··· Dataset records
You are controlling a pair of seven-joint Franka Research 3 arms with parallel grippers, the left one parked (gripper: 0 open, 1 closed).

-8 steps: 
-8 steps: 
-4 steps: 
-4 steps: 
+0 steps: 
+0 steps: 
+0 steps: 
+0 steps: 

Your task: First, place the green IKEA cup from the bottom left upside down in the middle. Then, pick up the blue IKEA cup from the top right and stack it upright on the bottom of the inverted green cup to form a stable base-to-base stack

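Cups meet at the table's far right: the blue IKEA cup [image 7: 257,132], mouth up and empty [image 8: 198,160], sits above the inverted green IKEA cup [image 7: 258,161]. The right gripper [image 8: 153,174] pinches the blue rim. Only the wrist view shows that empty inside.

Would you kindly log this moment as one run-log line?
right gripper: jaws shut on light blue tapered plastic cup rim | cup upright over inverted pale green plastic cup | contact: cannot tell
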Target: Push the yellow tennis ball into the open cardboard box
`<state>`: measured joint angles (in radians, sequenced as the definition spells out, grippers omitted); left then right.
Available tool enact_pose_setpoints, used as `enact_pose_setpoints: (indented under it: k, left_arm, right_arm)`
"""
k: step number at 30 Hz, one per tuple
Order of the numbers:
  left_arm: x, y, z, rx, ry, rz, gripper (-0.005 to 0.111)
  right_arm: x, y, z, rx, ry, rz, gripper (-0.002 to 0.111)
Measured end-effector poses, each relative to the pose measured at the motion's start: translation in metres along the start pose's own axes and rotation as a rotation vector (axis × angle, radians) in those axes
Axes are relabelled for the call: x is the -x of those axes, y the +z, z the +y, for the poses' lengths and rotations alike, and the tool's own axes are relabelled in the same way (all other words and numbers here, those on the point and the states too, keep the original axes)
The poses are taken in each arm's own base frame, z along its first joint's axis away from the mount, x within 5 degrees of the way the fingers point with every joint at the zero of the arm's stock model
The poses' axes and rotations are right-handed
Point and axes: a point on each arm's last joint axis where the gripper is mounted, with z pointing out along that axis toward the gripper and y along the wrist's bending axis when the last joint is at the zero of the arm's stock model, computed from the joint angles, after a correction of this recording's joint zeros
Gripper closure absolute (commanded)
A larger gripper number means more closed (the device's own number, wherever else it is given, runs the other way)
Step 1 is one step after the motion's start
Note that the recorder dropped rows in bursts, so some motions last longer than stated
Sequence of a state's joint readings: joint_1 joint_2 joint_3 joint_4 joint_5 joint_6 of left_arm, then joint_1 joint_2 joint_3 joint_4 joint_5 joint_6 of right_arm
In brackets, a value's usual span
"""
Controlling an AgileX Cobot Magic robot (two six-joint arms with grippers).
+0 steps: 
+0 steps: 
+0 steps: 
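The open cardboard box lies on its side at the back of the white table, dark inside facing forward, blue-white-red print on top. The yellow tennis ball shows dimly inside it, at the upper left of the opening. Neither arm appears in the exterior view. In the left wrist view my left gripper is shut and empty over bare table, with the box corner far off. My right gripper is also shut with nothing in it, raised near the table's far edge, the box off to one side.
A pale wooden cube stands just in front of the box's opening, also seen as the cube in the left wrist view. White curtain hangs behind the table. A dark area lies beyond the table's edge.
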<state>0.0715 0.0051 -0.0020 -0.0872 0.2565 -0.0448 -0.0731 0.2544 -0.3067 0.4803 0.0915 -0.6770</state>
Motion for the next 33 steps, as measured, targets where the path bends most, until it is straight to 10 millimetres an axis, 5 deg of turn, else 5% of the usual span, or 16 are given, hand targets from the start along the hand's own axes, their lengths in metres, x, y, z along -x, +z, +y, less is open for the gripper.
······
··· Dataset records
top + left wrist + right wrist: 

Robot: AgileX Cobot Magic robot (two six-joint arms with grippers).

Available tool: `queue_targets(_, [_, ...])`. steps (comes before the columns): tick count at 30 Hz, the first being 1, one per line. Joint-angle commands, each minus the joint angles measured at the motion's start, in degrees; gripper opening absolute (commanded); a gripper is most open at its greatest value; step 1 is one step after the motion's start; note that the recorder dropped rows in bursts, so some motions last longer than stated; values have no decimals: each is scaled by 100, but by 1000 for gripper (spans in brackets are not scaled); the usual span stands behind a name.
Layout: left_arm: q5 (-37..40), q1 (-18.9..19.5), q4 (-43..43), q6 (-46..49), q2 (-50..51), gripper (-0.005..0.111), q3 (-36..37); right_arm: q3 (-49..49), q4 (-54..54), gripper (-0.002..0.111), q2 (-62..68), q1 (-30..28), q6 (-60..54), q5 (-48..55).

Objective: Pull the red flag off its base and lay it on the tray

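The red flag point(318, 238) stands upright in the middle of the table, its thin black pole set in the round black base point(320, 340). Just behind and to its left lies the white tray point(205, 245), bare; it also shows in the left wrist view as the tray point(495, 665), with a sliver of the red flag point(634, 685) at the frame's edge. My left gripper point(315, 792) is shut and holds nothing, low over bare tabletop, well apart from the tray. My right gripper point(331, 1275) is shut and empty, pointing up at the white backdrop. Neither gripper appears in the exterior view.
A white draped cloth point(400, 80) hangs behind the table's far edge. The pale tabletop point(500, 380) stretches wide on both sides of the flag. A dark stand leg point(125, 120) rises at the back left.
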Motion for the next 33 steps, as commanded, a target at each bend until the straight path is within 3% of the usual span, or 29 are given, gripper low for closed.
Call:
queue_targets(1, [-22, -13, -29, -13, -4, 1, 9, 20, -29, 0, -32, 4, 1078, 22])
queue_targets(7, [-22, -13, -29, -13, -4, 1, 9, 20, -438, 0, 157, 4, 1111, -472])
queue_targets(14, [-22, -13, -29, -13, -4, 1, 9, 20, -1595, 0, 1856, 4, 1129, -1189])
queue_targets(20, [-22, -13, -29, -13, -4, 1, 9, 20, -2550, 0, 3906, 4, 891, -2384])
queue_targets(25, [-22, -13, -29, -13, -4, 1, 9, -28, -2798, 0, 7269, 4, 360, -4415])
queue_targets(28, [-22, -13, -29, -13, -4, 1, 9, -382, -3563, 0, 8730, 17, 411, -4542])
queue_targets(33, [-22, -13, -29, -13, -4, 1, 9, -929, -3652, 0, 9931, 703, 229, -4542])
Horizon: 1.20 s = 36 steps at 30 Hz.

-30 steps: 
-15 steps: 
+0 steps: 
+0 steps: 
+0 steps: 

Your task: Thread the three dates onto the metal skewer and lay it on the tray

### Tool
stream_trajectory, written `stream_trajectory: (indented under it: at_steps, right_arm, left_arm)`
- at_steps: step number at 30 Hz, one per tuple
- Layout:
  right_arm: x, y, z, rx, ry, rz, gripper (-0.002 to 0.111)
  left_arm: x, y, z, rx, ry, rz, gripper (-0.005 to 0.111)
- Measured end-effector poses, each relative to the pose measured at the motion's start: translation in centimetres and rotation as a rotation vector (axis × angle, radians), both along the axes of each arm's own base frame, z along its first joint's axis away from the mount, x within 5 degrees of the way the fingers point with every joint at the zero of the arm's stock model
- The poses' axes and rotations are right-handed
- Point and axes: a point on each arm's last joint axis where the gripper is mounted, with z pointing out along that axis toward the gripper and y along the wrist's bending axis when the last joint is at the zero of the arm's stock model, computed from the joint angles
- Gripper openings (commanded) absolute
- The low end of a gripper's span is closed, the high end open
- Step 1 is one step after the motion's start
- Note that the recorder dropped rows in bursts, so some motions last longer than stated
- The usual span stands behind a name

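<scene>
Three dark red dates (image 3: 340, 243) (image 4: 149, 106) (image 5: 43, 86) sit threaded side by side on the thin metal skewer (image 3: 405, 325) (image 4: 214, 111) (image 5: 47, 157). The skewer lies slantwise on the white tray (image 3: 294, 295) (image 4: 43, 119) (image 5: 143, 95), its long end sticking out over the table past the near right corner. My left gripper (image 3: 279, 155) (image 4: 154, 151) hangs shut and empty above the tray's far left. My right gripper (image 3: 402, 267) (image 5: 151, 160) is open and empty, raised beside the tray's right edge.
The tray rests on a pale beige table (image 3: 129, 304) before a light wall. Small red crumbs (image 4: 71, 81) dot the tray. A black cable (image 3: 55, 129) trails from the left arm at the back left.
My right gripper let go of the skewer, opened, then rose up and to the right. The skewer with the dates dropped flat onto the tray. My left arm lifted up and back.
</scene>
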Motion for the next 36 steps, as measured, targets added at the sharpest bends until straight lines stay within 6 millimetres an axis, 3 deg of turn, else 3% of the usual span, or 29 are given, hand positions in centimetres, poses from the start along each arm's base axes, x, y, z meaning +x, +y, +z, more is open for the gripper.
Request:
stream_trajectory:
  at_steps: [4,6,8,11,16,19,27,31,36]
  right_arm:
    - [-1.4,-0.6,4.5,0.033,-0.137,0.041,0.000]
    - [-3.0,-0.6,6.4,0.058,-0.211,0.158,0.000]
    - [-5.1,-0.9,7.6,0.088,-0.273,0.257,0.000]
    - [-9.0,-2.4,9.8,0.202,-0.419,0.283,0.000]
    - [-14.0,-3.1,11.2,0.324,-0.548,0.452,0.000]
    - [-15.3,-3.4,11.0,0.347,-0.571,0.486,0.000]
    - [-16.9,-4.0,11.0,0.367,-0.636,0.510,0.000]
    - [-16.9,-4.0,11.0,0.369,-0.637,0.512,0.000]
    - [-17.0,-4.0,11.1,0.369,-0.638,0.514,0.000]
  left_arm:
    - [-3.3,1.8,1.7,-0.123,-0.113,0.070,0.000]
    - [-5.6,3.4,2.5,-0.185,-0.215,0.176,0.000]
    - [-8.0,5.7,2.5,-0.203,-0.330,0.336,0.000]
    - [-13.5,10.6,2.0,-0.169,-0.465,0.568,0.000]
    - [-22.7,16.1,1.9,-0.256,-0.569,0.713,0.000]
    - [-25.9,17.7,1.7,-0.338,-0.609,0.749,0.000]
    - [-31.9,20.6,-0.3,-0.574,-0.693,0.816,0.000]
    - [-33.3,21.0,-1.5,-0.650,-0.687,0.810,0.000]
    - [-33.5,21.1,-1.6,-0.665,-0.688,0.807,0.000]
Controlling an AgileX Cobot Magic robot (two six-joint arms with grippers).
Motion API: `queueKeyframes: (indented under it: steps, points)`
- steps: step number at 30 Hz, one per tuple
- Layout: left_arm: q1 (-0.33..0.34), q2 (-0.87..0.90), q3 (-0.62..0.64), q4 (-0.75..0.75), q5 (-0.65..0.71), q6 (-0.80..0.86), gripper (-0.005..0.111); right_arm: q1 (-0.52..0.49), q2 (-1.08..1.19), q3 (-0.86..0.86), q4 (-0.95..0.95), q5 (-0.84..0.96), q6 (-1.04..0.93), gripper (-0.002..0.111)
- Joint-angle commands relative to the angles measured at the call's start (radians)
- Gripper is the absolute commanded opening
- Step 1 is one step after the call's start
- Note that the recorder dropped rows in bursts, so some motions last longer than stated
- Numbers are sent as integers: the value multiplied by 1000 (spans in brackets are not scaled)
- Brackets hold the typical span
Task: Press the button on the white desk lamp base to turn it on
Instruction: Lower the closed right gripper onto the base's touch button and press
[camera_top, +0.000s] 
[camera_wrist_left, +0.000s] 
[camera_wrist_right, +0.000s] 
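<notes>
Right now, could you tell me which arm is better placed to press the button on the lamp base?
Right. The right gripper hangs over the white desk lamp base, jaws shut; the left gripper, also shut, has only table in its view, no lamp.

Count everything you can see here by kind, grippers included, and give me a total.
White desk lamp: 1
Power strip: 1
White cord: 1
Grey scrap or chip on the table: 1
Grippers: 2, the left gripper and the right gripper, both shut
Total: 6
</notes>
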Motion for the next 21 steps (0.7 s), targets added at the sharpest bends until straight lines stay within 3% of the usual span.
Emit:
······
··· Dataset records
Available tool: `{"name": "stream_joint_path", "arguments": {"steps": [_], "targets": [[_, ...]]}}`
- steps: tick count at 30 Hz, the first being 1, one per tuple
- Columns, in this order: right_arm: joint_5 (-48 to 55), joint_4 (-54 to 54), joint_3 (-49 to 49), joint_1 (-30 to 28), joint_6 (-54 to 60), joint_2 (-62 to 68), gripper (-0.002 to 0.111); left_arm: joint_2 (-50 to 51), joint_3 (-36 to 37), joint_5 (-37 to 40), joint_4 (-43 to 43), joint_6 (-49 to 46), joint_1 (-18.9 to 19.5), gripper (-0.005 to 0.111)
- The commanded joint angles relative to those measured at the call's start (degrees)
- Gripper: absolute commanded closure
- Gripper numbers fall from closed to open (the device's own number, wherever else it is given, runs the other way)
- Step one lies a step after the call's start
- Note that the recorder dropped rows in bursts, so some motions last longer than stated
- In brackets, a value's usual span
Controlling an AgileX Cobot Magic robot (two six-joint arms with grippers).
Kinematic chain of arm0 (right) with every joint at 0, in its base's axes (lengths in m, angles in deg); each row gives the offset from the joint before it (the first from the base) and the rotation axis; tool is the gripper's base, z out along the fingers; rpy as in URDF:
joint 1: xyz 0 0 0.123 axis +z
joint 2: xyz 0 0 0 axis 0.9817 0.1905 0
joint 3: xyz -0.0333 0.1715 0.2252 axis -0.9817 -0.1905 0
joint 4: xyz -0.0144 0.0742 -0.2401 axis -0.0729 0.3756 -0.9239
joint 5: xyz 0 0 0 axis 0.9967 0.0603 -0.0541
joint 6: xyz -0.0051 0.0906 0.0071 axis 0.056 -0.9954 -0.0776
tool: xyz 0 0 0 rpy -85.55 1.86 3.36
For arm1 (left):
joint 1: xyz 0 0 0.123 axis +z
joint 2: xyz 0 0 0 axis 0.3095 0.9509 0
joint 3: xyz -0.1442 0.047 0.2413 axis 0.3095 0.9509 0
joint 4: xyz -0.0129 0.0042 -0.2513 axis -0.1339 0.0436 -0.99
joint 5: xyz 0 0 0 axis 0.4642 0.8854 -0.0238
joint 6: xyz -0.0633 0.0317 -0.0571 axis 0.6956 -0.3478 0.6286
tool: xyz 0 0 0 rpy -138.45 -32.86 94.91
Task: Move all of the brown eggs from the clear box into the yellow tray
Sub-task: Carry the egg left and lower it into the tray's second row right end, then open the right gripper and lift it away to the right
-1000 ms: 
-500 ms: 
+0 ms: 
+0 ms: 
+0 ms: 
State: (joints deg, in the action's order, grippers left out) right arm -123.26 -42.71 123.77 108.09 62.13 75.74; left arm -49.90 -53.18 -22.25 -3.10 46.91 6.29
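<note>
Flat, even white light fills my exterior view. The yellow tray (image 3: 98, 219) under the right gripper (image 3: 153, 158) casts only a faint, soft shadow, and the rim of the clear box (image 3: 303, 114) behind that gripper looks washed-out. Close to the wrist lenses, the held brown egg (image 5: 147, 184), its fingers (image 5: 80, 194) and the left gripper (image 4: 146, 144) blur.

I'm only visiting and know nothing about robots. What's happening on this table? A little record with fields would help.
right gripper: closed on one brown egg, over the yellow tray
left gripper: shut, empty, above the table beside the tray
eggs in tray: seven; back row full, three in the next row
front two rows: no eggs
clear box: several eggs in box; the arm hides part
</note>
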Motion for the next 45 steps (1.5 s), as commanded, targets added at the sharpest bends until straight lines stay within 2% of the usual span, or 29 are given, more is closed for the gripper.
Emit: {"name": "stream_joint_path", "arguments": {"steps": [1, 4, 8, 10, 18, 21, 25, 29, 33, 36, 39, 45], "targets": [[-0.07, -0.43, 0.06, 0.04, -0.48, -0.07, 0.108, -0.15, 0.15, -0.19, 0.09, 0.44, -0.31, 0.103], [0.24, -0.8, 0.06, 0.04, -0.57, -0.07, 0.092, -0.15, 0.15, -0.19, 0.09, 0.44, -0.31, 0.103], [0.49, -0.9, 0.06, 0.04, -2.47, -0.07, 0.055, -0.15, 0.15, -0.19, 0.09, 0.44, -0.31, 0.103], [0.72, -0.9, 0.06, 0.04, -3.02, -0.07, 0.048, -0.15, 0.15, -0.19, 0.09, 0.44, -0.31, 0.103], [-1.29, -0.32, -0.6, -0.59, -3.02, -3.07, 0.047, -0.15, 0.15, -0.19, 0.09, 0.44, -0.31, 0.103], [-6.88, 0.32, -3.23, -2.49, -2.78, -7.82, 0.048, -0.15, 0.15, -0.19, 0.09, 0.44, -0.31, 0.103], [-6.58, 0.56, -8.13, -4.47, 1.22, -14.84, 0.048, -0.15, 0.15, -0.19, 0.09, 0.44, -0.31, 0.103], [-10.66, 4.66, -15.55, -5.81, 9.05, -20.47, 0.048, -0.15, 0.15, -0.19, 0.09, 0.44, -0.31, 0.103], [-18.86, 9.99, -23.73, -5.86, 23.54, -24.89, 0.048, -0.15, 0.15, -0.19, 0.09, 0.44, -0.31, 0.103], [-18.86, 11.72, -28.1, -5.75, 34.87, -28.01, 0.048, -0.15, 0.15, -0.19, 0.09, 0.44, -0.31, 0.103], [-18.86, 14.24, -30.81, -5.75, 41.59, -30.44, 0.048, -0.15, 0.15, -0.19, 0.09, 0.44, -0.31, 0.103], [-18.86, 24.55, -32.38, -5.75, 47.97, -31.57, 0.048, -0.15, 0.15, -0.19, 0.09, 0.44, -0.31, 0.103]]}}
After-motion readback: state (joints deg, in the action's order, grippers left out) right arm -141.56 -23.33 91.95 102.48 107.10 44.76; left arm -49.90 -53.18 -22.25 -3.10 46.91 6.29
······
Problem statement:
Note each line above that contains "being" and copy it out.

Solution for this exercise:
Available tool: `queue_targets(_, [_, ...])`. steps (comes before the columns): tick count at 30 Hz, the first being 1, one per line. Joint-angle commands, each minus the joint angles measured at the motion's start, in degrees; gripper opening absolute (commanded); a gripper is most open at its greatest value; step 1 is one step after the motion's start; note that the recorder dropped rows in bursts, so some motions last longer than stated; values have no decimals: each is scaled by 100, but by 1000 for gripper (spans in brackets are not scaled); the usual span stands behind a name.
- steps: tick count at 30 Hz, the first being 1, one per tuple

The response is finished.